━━ INFORMATION GIVEN

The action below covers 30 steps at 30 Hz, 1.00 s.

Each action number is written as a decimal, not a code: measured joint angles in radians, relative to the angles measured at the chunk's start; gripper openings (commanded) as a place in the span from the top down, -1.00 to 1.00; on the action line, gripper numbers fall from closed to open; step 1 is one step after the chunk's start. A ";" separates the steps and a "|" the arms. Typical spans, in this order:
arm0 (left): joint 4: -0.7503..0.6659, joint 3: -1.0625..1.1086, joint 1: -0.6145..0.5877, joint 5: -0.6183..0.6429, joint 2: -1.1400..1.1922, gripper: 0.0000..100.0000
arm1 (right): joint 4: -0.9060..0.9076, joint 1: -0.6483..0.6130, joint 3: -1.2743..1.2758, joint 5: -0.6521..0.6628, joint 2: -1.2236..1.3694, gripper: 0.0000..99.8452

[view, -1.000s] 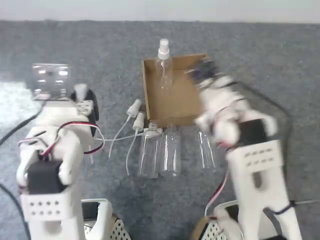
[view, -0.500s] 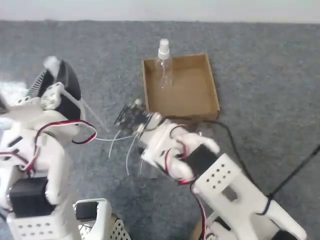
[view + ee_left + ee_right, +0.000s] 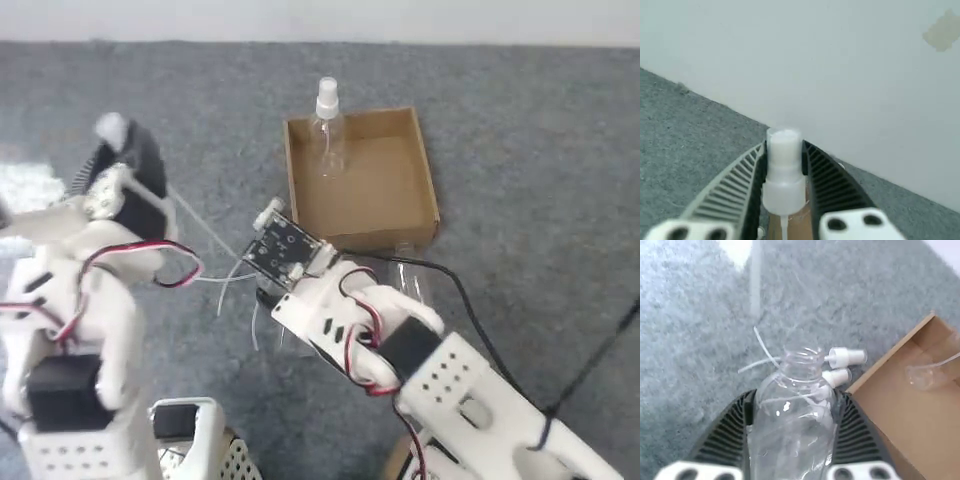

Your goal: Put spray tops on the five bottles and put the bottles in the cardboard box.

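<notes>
1. Gripping a white spray top [image 3: 784,170] by its collar, the left pincer [image 3: 785,150] is closed snugly on it, with one ribbed black finger on each side. A thin dip tube hangs from the top. In the high view this arm stands at the left side of the grey, carpet-textured bench [image 3: 520,130], with its pincer lifted off the surface.
2. The right pincer [image 3: 795,397] is closed on an open bottle [image 3: 792,430], and its two fingers press against the bottle's sides below the shoulder. The bottle is clear plastic and its neck is uncovered. In the high view the right arm reaches across the middle of the bench, just in front of the box's near left corner.
3. A shallow cardboard box [image 3: 380,195] sits open toward the far middle of the bench.
4. Inside the box, in its far left corner, a capped bottle [image 3: 327,130] stands upright — clear, with a white spray top fitted.
5. A loose spray top [image 3: 846,356] and a second loose top [image 3: 836,376] lie side by side on the bench, just outside the box's near left corner. Their thin tubes trail away across the surface.
6. Another clear bottle [image 3: 410,275] is just outside the box's near wall, partly hidden by the right arm — I cannot tell whether it stands or lies.
</notes>
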 measured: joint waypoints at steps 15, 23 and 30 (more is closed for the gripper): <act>-0.137 0.130 0.095 0.002 0.012 0.98 | -0.003 -0.005 0.087 -0.003 -0.146 0.99; -0.163 0.187 0.107 0.000 0.011 0.98 | -0.003 -0.026 0.087 -0.006 -0.146 0.99; -0.153 0.285 0.123 -0.046 0.011 0.98 | -0.003 -0.028 0.087 -0.011 -0.146 0.99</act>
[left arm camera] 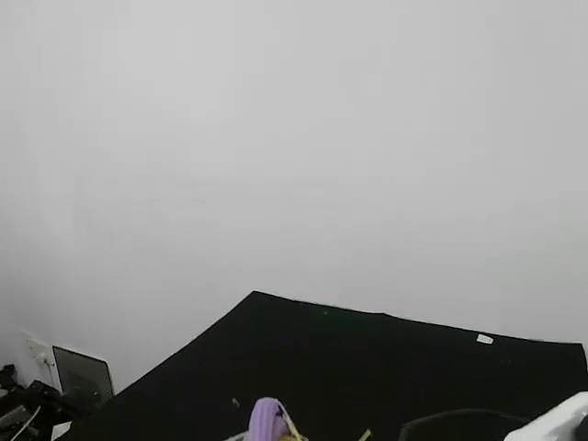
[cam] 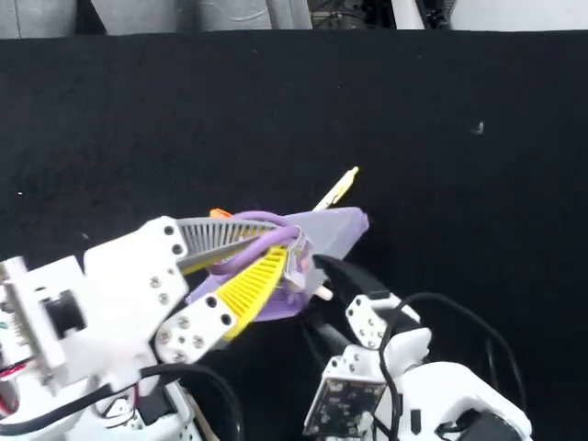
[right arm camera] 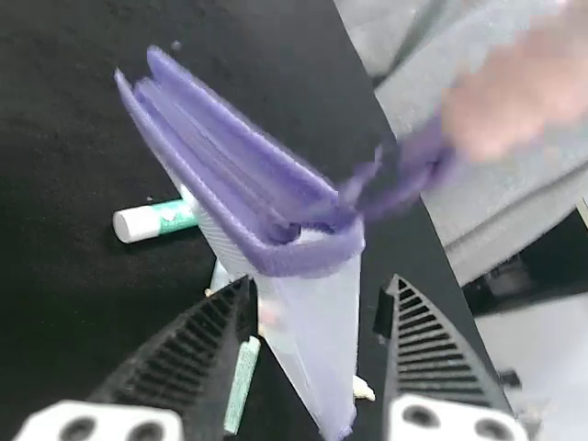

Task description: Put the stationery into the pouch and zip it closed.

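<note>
The purple pouch (cam: 335,230) hangs above the black table, held up by its strap (cam: 246,220). My left gripper (cam: 289,243), with one grey and one yellow finger, is shut on that strap. From the right wrist view the pouch (right arm camera: 276,230) shows its zip edge, and the right gripper (right arm camera: 320,287) is open with the pouch's lower body between its black fingers. A green and white marker (right arm camera: 152,220) lies on the table under the pouch, beside a green pen (right arm camera: 241,381). A yellow pen (cam: 340,186) pokes out past the pouch's far end; whether it is inside I cannot tell.
An orange tip (cam: 220,213) peeks out behind the left gripper's grey finger. The black table (cam: 441,138) stretches wide towards its far edge. The right arm's base and cables (cam: 413,367) sit at the front edge. The left wrist view looks at a pale wall (left arm camera: 294,138).
</note>
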Tool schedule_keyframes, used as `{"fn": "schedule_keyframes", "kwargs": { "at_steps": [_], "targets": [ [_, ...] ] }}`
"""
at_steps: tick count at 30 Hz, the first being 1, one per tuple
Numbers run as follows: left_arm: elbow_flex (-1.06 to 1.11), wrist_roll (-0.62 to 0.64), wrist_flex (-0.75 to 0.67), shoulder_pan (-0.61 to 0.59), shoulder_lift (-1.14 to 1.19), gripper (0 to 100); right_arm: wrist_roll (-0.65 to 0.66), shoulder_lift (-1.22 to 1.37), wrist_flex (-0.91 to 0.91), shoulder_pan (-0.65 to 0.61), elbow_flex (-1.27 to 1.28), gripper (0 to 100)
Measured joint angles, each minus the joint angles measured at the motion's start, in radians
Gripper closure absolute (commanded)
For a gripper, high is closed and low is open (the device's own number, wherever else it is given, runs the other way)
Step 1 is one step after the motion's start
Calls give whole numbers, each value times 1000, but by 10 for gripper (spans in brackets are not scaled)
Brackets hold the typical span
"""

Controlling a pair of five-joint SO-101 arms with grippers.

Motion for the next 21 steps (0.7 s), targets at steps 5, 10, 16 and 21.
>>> {"fn": "schedule_keyframes", "kwargs": {
  "at_steps": [5, 10, 16, 21],
  "targets": [
    [26, 0, 0, 15, 0, 970, 0, 0, 0, -40, 2, 776],
    [26, 0, 0, 20, 0, 970, 0, 0, 8, -58, 6, 776],
    [29, 0, -34, 20, 9, 970, -3, 0, 38, -166, 41, 776],
    [35, 0, -55, 20, 11, 970, -3, -2, 11, -175, 112, 776]
  ]
}}
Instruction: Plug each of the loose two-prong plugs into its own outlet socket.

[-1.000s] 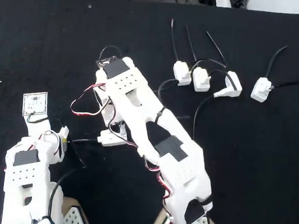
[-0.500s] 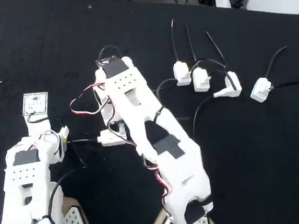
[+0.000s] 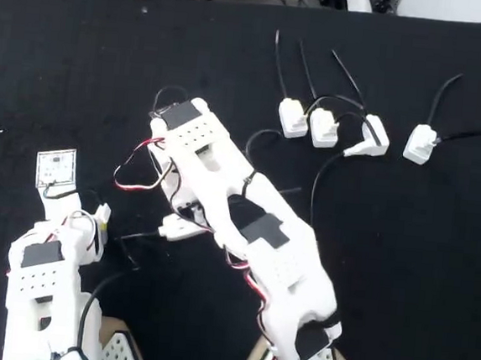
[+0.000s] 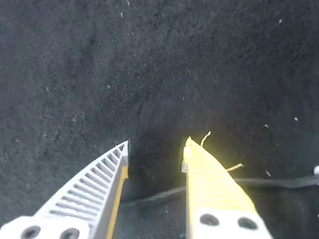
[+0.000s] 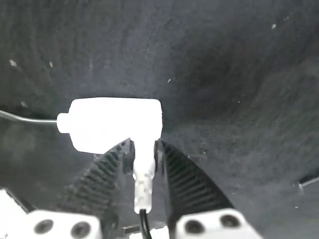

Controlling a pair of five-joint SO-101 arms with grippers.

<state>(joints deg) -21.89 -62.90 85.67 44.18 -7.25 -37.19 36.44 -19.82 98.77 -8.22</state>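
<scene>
My right gripper (image 5: 143, 145) is shut on a slim white plug (image 5: 143, 172) whose front end meets a white socket block (image 5: 114, 123) lying on the black cloth. In the high view that block (image 3: 179, 228) lies under the right arm's wrist at mid-left, the right gripper (image 3: 191, 218) above it, and a black cable runs off it to the left. My left gripper (image 4: 155, 143) stands open low over the cloth with nothing between its fingers; a thin black cable (image 4: 279, 182) crosses beneath it. It sits at the near left (image 3: 57, 187).
Several white plug pieces (image 3: 323, 128) with black cables lie in a row at the back right, the farthest right one (image 3: 419, 145) a little apart. A small white square plate (image 3: 56, 166) lies at the left gripper's tip. The black cloth (image 3: 418, 271) covers the table.
The right arm has drawn slightly toward the table's near side, and the white block under it has shifted the same way. The left arm has not moved.
</scene>
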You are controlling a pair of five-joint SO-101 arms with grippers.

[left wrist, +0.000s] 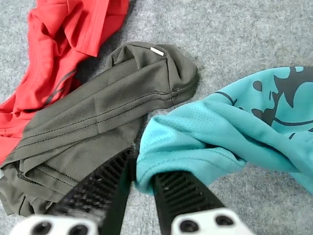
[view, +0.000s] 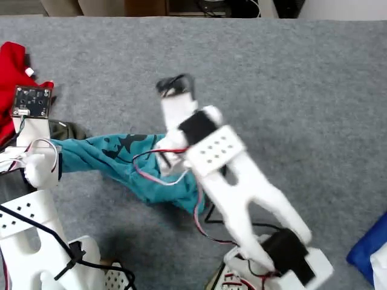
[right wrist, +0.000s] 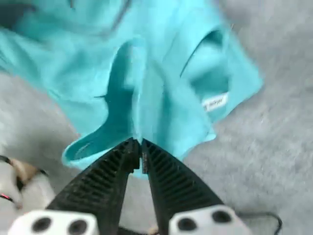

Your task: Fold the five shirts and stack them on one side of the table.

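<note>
A teal shirt (view: pixel 121 158) with a dark print lies bunched and stretched across the grey table between the two arms. My left gripper (left wrist: pixel 142 159) is shut on one hem of the teal shirt (left wrist: pixel 234 132), at its left end in the high view. My right gripper (right wrist: pixel 141 144) is shut on a fold of the teal shirt (right wrist: pixel 161 83), near its neck label (right wrist: pixel 215 102). In the high view the right arm (view: pixel 211 148) covers that end of the shirt. A crumpled dark olive shirt (left wrist: pixel 98 117) and a red shirt (left wrist: pixel 63 44) lie right beside the left gripper.
The red shirt (view: pixel 12 66) sits at the table's left edge, the olive shirt (view: pixel 69 129) just beside it. A blue shirt (view: pixel 367 244) lies at the right edge. The grey table (view: pixel 290 90) has open room at the back and right. Loose cables (view: pixel 205 223) trail near the right arm's base.
</note>
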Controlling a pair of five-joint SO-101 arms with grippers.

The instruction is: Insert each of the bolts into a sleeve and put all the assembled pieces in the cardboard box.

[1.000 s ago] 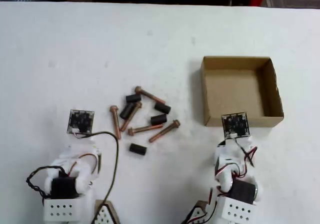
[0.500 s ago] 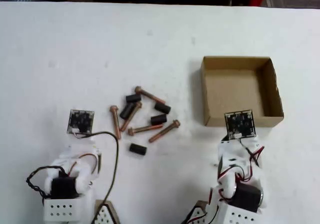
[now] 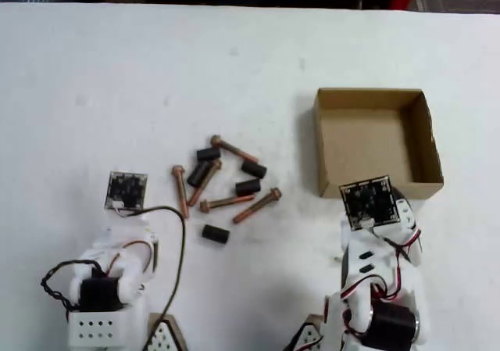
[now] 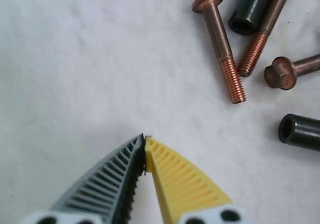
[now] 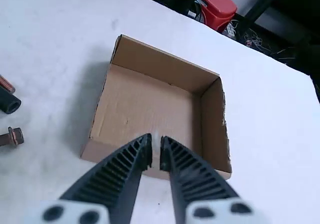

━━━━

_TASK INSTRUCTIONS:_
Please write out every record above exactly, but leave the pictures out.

_WRITTEN ANSWER:_
The action below covers 30 steps at 30 Hz, 1.00 s.

Each action number is written as a decimal, not a code: measured joint angles in radians, relative to the angles measured at the chunk's start; gripper openings (commanded) as a place in the span from the top down, -1.00 to 1.00; on the action line, gripper numbers fall from closed to open; step 1 is one step after the chunk's start. A ";" separates the steps and a "|" the arms. Typical spans, in this order:
arm0 (left): joint 4: -0.7503..0.6659, joint 3: -1.0625..1.1086, joint 1: -0.6145..0.5877, joint 5: -0.6183..0.6429, joint 2: -1.1400..1.1922, gripper: 0.0000..100.0000
arm1 (right): joint 4: -0.9060..0.9076, joint 1: -0.6483..0.6130, joint 3: -1.2743..1.2758, joint 5: -0.6521..0.6628, joint 2: -1.2236..1.3694, gripper: 0.0000..99.8452

[view, -1.000s] 
[view, -0.500s] 
[view + ee_left + ee_right, +0.000s] 

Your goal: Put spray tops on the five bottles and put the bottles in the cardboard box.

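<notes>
1. Gripping a white spray top [image 3: 784,170] by its collar, the left pincer [image 3: 785,150] is closed snugly on it, with one ribbed black finger on each side. A thin dip tube hangs from the top. In the high view this arm stands at the left side of the grey, carpet-textured bench [image 3: 520,130], with its pincer lifted off the surface.
2. The right pincer [image 3: 795,397] is closed on an open bottle [image 3: 792,430], and its two fingers press against the bottle's sides below the shoulder. The bottle is clear plastic and its neck is uncovered. In the high view the right arm reaches across the middle of the bench, just in front of the box's near left corner.
3. A shallow cardboard box [image 3: 380,195] sits open toward the far middle of the bench.
4. Inside the box, in its far left corner, a capped bottle [image 3: 327,130] stands upright — clear, with a white spray top fitted.
5. A loose spray top [image 3: 846,356] and a second loose top [image 3: 836,376] lie side by side on the bench, just outside the box's near left corner. Their thin tubes trail away across the surface.
6. Another clear bottle [image 3: 410,275] is just outside the box's near wall, partly hidden by the right arm — I cannot tell whether it stands or lies.
</notes>
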 measured: joint waypoints at steps 15, 23 and 30 (more is closed for the gripper): <act>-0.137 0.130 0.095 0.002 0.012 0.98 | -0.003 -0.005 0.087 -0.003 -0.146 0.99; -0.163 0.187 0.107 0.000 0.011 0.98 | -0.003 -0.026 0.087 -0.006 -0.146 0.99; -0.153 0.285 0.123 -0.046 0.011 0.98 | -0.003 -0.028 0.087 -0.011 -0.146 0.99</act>
[left arm camera] 
[cam] 
[right arm camera] 

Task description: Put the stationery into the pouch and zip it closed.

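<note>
The purple pouch (cam: 335,230) hangs above the black table, held up by its strap (cam: 246,220). My left gripper (cam: 289,243), with one grey and one yellow finger, is shut on that strap. From the right wrist view the pouch (right arm camera: 276,230) shows its zip edge, and the right gripper (right arm camera: 320,287) is open with the pouch's lower body between its black fingers. A green and white marker (right arm camera: 152,220) lies on the table under the pouch, beside a green pen (right arm camera: 241,381). A yellow pen (cam: 340,186) pokes out past the pouch's far end; whether it is inside I cannot tell.
An orange tip (cam: 220,213) peeks out behind the left gripper's grey finger. The black table (cam: 441,138) stretches wide towards its far edge. The right arm's base and cables (cam: 413,367) sit at the front edge. The left wrist view looks at a pale wall (left arm camera: 294,138).
</note>
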Tool schedule_keyframes, used as `{"fn": "schedule_keyframes", "kwargs": { "at_steps": [_], "targets": [ [_, ...] ] }}`
"""
at_steps: tick count at 30 Hz, the first being 1, one per tuple
Numbers run as follows: left_arm: elbow_flex (-1.06 to 1.11), wrist_roll (-0.62 to 0.64), wrist_flex (-0.75 to 0.67), shoulder_pan (-0.61 to 0.59), shoulder_lift (-1.14 to 1.19), gripper (0 to 100); right_arm: wrist_roll (-0.65 to 0.66), shoulder_lift (-1.22 to 1.37), wrist_flex (-0.91 to 0.91), shoulder_pan (-0.65 to 0.61), elbow_flex (-1.27 to 1.28), gripper (0 to 100)
Measured joint angles, each minus the joint angles measured at the motion's start, in radians
Gripper closure absolute (commanded)
For a gripper, high is closed and low is open (the device's own number, wherever else it is given, runs the other way)
Step 1 is one step after the motion's start
Calls give whole numbers, each value times 1000, but by 10 for gripper (spans in brackets are not scaled)
Brackets hold the typical span
"""

Controlling a pair of five-joint SO-101 arms with grippers.

Motion for the next 21 steps (0.7 s), targets at steps 5, 10, 16 and 21.
>>> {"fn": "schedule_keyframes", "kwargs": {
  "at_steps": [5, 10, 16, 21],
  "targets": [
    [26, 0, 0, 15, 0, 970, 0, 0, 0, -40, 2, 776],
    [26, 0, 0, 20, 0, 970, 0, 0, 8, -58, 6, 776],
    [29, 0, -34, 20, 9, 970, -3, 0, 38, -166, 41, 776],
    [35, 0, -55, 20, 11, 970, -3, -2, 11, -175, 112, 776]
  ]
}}
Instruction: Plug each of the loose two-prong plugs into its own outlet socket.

[-1.000s] 
[-0.500s] 
[+0.000s] 
[+0.000s] 
[+0.000s] 

Controlling a pair of five-joint SO-101 arms with grippers.

<state>(joints deg) -21.89 -62.90 85.67 44.18 -7.25 -37.19 36.44 -19.82 98.77 -8.22</state>
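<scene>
My right gripper (image 5: 143, 145) is shut on a slim white plug (image 5: 143, 172) whose front end meets a white socket block (image 5: 114, 123) lying on the black cloth. In the high view that block (image 3: 179, 228) lies under the right arm's wrist at mid-left, the right gripper (image 3: 191, 218) above it, and a black cable runs off it to the left. My left gripper (image 4: 155, 143) stands open low over the cloth with nothing between its fingers; a thin black cable (image 4: 279, 182) crosses beneath it. It sits at the near left (image 3: 57, 187).
Several white plug pieces (image 3: 323, 128) with black cables lie in a row at the back right, the farthest right one (image 3: 419, 145) a little apart. A small white square plate (image 3: 56, 166) lies at the left gripper's tip. The black cloth (image 3: 418, 271) covers the table.
The right arm has drawn slightly toward the table's near side, and the white block under it has shifted the same way. The left arm has not moved.
</scene>
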You are controlling a pair of five-joint SO-101 arms with grippers.

[left wrist, +0.000s] 
[view, +0.000s] 
[right wrist, +0.000s] 

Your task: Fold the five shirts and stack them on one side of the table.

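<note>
A teal shirt (view: pixel 121 158) with a dark print lies bunched and stretched across the grey table between the two arms. My left gripper (left wrist: pixel 142 159) is shut on one hem of the teal shirt (left wrist: pixel 234 132), at its left end in the high view. My right gripper (right wrist: pixel 141 144) is shut on a fold of the teal shirt (right wrist: pixel 161 83), near its neck label (right wrist: pixel 215 102). In the high view the right arm (view: pixel 211 148) covers that end of the shirt. A crumpled dark olive shirt (left wrist: pixel 98 117) and a red shirt (left wrist: pixel 63 44) lie right beside the left gripper.
The red shirt (view: pixel 12 66) sits at the table's left edge, the olive shirt (view: pixel 69 129) just beside it. A blue shirt (view: pixel 367 244) lies at the right edge. The grey table (view: pixel 290 90) has open room at the back and right. Loose cables (view: pixel 205 223) trail near the right arm's base.
</note>
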Controlling a pair of five-joint SO-101 arms with grippers.

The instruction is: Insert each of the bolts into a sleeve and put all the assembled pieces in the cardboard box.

[1.000 s ago] 
[0.500 s ago] 
[now] 
[now] 
[now] 

There's nothing else to the answer.